FPL: Federal Poverty Level
*Some states have exemptions which allow businesses defined as “small employers” to pay less than the federal minimum wage of $7.25/hour
**Minimum recertification is 4 months; states have the option to extend to 6 or 12 months
***Certification periods, asset tests, and income limits may be different for households in which any or all members are elderly or disabled

Account for income fluctuations by calculating income over a longer period of time and encourage longer recertification periods

Families who earn low wages often have incomes that fluctuate based on seasonal earnings and irregular hours. Peaks and valleys in income not only make it hard to plan a family budget but can also mean difficulty staying connected to programs such as SNAP because the family may appear to be over income one month and yet qualify the next. Unpredictable income can result in reduced or lost SNAP benefits when families must report these temporary earnings to their local SNAP office.
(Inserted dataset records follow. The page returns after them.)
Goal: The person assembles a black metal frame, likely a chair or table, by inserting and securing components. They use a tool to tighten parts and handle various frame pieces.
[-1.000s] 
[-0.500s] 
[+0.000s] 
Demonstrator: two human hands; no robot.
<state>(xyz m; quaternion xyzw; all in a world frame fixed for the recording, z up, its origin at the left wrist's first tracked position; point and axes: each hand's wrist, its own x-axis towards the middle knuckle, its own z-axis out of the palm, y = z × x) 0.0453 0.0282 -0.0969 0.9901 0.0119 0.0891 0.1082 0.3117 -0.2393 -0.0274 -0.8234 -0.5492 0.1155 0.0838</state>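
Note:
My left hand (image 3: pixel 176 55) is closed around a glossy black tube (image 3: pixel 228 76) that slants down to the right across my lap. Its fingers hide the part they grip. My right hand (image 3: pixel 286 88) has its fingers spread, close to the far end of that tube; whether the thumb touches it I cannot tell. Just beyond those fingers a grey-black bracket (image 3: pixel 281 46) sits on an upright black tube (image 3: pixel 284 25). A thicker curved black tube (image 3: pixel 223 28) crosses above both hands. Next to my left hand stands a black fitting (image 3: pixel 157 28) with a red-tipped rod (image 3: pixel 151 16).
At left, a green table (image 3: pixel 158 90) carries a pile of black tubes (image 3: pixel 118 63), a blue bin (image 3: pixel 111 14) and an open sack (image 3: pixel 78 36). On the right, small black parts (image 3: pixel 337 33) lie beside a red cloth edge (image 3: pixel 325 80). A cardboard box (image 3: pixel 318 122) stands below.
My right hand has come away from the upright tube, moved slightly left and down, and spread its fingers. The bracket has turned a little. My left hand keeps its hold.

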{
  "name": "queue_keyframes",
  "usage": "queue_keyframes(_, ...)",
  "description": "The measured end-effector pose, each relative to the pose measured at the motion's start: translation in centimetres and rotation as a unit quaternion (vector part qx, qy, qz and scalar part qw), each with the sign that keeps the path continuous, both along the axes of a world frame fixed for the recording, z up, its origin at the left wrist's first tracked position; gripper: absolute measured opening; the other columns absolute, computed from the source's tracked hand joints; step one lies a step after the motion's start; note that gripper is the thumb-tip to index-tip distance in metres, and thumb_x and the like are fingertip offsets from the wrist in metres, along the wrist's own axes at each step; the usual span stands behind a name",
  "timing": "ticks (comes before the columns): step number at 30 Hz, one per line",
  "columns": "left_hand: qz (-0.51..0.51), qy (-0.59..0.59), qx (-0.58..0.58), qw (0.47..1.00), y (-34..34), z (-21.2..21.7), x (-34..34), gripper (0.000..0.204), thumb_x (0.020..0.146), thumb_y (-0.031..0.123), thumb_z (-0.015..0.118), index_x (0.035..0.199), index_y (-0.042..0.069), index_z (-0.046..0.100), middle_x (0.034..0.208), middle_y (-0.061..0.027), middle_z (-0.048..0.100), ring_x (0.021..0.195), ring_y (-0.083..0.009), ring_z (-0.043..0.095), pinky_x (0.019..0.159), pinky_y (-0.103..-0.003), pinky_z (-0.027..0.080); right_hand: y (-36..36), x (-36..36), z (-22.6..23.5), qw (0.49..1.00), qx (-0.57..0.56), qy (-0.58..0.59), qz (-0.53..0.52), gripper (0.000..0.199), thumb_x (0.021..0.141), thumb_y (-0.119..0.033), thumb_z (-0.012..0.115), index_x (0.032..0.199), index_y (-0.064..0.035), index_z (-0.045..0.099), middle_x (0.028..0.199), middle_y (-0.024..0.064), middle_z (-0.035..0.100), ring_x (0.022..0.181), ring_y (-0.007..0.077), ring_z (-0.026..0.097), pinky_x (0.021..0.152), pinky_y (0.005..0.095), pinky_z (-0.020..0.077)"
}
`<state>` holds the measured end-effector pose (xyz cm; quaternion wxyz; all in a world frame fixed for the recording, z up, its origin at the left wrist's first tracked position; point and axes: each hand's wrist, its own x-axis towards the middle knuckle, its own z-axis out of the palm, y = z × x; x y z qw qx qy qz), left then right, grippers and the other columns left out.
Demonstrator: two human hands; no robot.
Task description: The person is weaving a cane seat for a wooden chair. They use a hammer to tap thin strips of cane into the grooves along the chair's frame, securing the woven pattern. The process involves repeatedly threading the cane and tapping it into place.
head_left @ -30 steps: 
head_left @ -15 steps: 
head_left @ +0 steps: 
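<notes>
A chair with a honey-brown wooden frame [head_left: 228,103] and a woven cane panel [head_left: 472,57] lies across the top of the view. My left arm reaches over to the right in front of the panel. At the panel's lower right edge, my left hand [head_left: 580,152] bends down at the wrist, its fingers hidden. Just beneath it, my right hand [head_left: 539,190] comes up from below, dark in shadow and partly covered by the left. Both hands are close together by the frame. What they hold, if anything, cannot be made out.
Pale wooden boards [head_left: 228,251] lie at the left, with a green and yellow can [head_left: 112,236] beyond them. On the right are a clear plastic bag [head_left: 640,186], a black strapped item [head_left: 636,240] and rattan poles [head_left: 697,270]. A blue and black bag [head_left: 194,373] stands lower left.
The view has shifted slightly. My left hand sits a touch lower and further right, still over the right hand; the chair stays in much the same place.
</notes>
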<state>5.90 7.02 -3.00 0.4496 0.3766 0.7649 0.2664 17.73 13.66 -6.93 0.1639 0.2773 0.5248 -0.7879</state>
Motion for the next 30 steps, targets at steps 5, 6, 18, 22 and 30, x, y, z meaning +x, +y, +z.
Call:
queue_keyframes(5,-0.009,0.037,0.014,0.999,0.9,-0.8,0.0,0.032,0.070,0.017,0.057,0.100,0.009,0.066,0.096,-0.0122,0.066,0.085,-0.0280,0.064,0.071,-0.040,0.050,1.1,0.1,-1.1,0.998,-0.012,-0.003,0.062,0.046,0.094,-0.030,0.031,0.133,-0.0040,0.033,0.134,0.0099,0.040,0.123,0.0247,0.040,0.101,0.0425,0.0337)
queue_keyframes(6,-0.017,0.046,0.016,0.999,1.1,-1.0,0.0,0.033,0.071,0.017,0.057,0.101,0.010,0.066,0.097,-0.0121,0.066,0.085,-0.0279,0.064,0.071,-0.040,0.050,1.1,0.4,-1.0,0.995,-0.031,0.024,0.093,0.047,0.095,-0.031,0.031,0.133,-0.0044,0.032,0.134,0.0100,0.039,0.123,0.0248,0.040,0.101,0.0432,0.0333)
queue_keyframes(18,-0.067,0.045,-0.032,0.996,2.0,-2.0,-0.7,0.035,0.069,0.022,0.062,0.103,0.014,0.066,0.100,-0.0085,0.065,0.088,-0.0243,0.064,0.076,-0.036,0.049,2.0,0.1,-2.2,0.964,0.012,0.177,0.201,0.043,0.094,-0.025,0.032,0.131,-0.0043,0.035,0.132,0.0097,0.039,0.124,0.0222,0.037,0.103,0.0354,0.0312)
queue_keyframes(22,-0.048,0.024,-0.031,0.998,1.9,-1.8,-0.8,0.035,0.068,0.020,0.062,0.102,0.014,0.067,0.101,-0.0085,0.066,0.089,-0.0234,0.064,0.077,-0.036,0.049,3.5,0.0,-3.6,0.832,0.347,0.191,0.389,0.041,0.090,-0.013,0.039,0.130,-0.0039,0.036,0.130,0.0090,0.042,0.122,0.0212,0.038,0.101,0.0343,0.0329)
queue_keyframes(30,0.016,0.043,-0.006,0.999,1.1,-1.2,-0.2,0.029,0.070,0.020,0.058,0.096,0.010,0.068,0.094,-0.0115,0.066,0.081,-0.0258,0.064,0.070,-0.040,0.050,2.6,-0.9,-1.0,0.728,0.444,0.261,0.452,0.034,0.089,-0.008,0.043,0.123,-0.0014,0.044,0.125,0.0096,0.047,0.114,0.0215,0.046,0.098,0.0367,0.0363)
Considering income over a longer period would help to define a more accurate average family income. For example, states could average income over three or more months rather than the current four weeks. In addition, the time period for which families are approved to participate in SNAP (“certification”) varies by state, with a minimum period of four months. Some states have chosen to extend it to 12 months. Longer recertification and lengthened or adjusted reporting periods (the time in which families are required to notify their caseworker about changes in income) reduce paperwork for caseworkers and can help families to bolster and stabilize their income as they continue to make progress towards earning enough to consistently meet basic expenses. 


Research shows that SNAP is very effective in reducing the risk of food insecurity and supporting the health and development of young children. In fact, there is strong evidence that early receipt of SNAP reduces the risk of later “metabolic syndrome” (obesity, high blood pressure, and diabetes) and, for women, boosts their economic self-sufficiency in adulthood. Conversely, children in families that have lost, or experienced a reduction in, SNAP benefits due to increased income are at higher risk for poor health, hospitalizations, developmental delays and food insecurity.

Strengthening SNAP’s structure and funding are essential to smoothing the SNAP benefit slope for working families. Other effective solutions include improving the SNAP calculation to accurately reflect key family expenses, introducing more gradual, cross-program coordination in the decline of benefits, expanding income eligibility and removing asset limits, accounting for income fluctuations, and maintaining longer recertification periods. Creative, real-world policy solutions that provide for upward mobility and security, where everyone has an equal chance to succeed in our economy will help ensure that families who increase their income are still able to afford everyday needs like food, child care, health care and housing for their children while making strides toward economic independence.